**Instructions for the task**. Setting aside any pictures, reproduce the data exactly.

**Supplied information**.
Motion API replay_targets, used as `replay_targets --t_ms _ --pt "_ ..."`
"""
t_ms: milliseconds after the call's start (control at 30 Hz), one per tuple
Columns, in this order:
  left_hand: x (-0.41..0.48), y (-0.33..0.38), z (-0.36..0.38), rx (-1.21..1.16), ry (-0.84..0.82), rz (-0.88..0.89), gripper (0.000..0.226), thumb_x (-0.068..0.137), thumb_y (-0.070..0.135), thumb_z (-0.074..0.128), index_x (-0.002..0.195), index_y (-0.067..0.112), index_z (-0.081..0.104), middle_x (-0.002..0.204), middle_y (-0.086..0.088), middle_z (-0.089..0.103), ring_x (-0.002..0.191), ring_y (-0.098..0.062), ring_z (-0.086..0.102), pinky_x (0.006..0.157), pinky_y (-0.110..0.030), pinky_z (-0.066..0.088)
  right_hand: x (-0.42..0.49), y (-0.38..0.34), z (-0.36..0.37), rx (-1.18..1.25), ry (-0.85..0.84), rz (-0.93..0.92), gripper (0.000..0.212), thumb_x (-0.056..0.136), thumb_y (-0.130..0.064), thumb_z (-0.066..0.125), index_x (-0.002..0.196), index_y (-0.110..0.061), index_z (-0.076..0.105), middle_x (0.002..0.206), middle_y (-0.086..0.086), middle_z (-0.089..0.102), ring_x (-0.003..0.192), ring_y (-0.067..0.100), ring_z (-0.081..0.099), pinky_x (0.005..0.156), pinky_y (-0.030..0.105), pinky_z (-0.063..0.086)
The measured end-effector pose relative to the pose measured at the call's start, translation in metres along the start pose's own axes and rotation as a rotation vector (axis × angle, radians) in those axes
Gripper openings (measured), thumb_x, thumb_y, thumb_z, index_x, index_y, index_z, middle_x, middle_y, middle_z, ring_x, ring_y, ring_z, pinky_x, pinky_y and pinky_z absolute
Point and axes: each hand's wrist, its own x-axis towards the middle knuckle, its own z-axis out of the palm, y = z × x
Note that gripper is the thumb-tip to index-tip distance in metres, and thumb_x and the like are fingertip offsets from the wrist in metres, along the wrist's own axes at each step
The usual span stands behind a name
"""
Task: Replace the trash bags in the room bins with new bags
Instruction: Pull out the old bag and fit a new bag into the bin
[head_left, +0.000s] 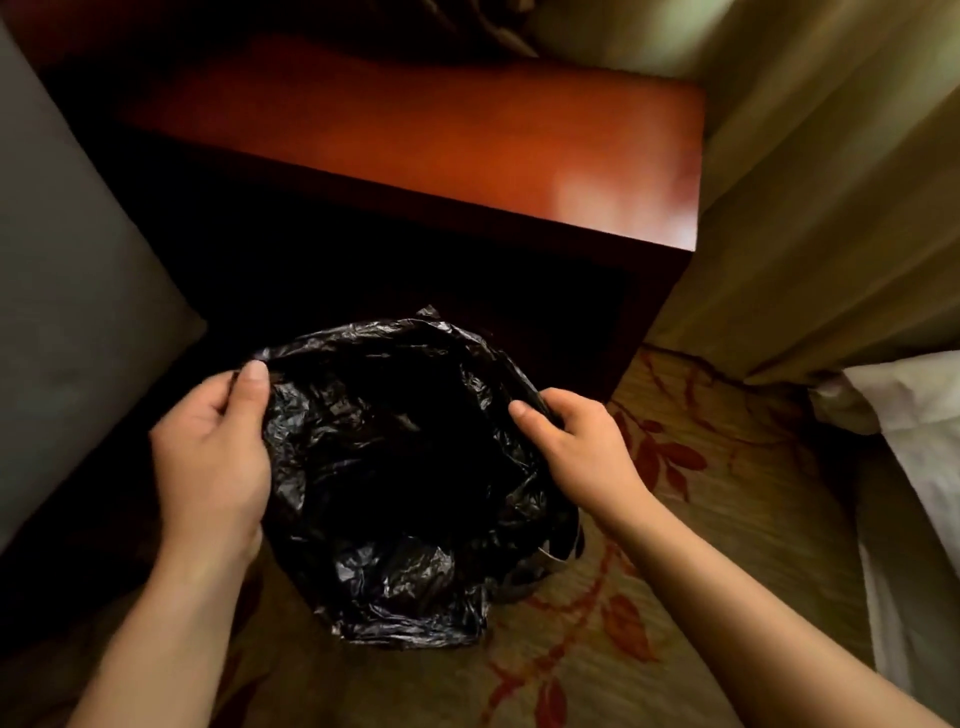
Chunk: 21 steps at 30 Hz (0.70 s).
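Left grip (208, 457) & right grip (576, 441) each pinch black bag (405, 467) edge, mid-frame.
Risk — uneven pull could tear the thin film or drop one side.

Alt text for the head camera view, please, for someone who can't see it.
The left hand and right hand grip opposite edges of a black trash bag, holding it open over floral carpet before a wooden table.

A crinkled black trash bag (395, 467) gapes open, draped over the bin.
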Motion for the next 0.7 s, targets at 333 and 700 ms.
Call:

**The answer**.
Motion API replay_targets, used as `replay_targets --t_ms _ --pt "_ ..."`
"""
t_ms: milliseconds after the call's start (control at 30 Hz), one per tuple
Columns, in this order:
  left_hand: x (-0.41..0.48), y (-0.33..0.38), z (-0.36..0.38), rx (-1.21..1.16), ry (-0.84..0.82), rz (-0.88..0.89), gripper (0.000..0.226), thumb_x (-0.068..0.137), thumb_y (-0.070..0.135), thumb_z (-0.074..0.128), index_x (-0.002..0.195), index_y (-0.067..0.112), index_z (-0.081..0.104), middle_x (-0.002..0.204), middle_y (-0.086..0.088), middle_z (-0.089..0.103), ring_x (-0.002..0.191), ring_y (-0.098..0.062), ring_z (-0.086..0.102), pinky_x (0.006..0.157), pinky_y (-0.110..0.030), pinky_z (-0.066..0.088)
  right_hand: x (-0.42..0.49), y (-0.38..0.34), z (-0.36..0.37), rx (-1.18..1.25), ry (-0.85..0.84), rz (-0.93..0.92), gripper (0.000..0.212), thumb_x (-0.056..0.136), thumb_y (-0.130..0.064), thumb_z (-0.066..0.125), index_x (-0.002..0.196), index_y (-0.110..0.061), index_z (-0.076..0.105), middle_x (0.002..0.206), middle_y (-0.086..0.086), middle_z (-0.089..0.102), ring_x (-0.003..0.192), ring_y (-0.067..0.100), ring_z (-0.081..0.099), pinky_x (0.005..0.156), pinky_y (-0.030..0.105), pinky_z (-0.063..0.086)
The measured end-effector pose relative to the pose measured at the call's start, translation in metres along the start pose's own axes and rotation as a rotation vector (axis × angle, radians) in those axes
Gripper openings (measured), thumb_x, thumb_y, thumb_z, index_x, index_y, index_z, middle_x, middle_y, middle_z, ring_x, ring_y, ring_z, pinky_x, pinky_y and pinky_z absolute
Point and axes: each hand's wrist, its own x-axis towards the middle knuckle, its own z-axis out of the palm, y = z × x
Note that gripper is the thumb-tip to index-tip distance in metres, and thumb_x and the like are fingertip offsets from the wrist in metres, along the wrist's own axes at each step
The usual span stands behind a name
"""
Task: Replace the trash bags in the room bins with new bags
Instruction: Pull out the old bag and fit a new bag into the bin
[head_left, +0.000s] 
Chunk: 21 steps at 30 Hz (0.70 s).
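Left grip (208, 457) & right grip (576, 441) each pinch black bag (405, 467) edge, mid-frame.
Risk — uneven pull could tear the thin film or drop one side.

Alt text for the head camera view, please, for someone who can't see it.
The left hand and right hand grip opposite edges of a black trash bag, holding it open over floral carpet before a wooden table.

A crinkled black trash bag (395, 467) gapes open, draped over the bin.
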Motion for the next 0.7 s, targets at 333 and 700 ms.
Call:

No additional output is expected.